[Exercise data]
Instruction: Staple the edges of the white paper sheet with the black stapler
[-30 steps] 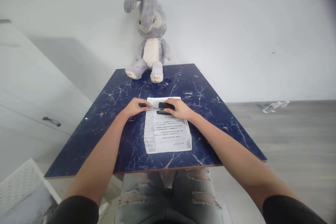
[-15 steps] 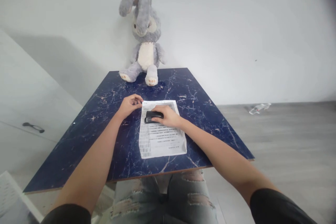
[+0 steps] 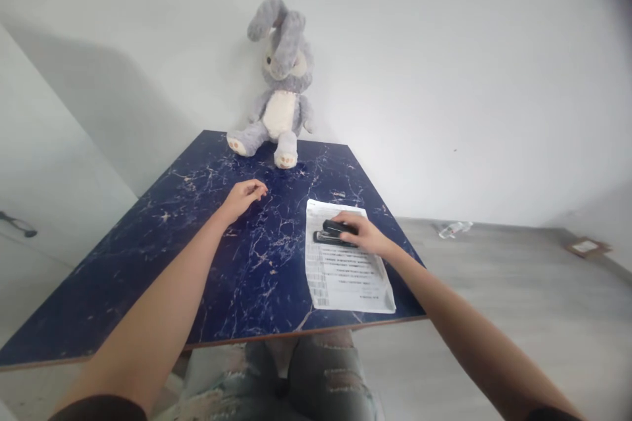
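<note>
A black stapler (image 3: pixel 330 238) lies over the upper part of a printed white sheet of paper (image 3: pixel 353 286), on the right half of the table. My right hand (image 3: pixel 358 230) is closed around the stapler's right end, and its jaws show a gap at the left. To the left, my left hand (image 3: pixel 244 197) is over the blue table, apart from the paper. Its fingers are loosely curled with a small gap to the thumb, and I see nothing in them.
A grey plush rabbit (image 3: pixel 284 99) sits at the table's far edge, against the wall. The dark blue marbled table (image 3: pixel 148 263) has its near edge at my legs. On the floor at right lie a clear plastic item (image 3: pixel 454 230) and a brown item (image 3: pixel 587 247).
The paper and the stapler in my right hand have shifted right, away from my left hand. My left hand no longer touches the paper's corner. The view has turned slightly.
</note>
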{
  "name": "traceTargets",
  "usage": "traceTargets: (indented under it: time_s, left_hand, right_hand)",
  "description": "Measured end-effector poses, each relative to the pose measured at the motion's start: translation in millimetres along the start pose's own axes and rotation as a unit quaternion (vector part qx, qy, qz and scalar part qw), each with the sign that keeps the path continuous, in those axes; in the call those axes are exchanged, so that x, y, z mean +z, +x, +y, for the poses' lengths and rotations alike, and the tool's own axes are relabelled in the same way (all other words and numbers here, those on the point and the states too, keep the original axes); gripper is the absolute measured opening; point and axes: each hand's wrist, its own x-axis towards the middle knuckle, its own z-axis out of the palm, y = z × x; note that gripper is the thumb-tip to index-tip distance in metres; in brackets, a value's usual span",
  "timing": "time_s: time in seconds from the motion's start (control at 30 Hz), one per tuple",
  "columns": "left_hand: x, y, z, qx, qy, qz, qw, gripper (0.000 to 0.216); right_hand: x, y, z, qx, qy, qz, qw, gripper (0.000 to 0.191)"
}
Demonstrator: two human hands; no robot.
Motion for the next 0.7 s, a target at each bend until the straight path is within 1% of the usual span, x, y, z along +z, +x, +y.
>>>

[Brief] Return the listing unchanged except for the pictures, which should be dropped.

[Solution for this task]
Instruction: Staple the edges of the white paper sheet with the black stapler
[-30 steps] 
[-15 steps] 
[+0 steps] 
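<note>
A black stapler (image 3: pixel 330 238) lies over the upper part of a printed white sheet of paper (image 3: pixel 353 286), on the right half of the table. My right hand (image 3: pixel 358 230) is closed around the stapler's right end, and its jaws show a gap at the left. To the left, my left hand (image 3: pixel 244 197) is over the blue table, apart from the paper. Its fingers are loosely curled with a small gap to the thumb, and I see nothing in them.
A grey plush rabbit (image 3: pixel 284 99) sits at the table's far edge, against the wall. The dark blue marbled table (image 3: pixel 148 263) has its near edge at my legs. On the floor at right lie a clear plastic item (image 3: pixel 454 230) and a brown item (image 3: pixel 587 247).
The paper and the stapler in my right hand have shifted right, away from my left hand. My left hand no longer touches the paper's corner. The view has turned slightly.
</note>
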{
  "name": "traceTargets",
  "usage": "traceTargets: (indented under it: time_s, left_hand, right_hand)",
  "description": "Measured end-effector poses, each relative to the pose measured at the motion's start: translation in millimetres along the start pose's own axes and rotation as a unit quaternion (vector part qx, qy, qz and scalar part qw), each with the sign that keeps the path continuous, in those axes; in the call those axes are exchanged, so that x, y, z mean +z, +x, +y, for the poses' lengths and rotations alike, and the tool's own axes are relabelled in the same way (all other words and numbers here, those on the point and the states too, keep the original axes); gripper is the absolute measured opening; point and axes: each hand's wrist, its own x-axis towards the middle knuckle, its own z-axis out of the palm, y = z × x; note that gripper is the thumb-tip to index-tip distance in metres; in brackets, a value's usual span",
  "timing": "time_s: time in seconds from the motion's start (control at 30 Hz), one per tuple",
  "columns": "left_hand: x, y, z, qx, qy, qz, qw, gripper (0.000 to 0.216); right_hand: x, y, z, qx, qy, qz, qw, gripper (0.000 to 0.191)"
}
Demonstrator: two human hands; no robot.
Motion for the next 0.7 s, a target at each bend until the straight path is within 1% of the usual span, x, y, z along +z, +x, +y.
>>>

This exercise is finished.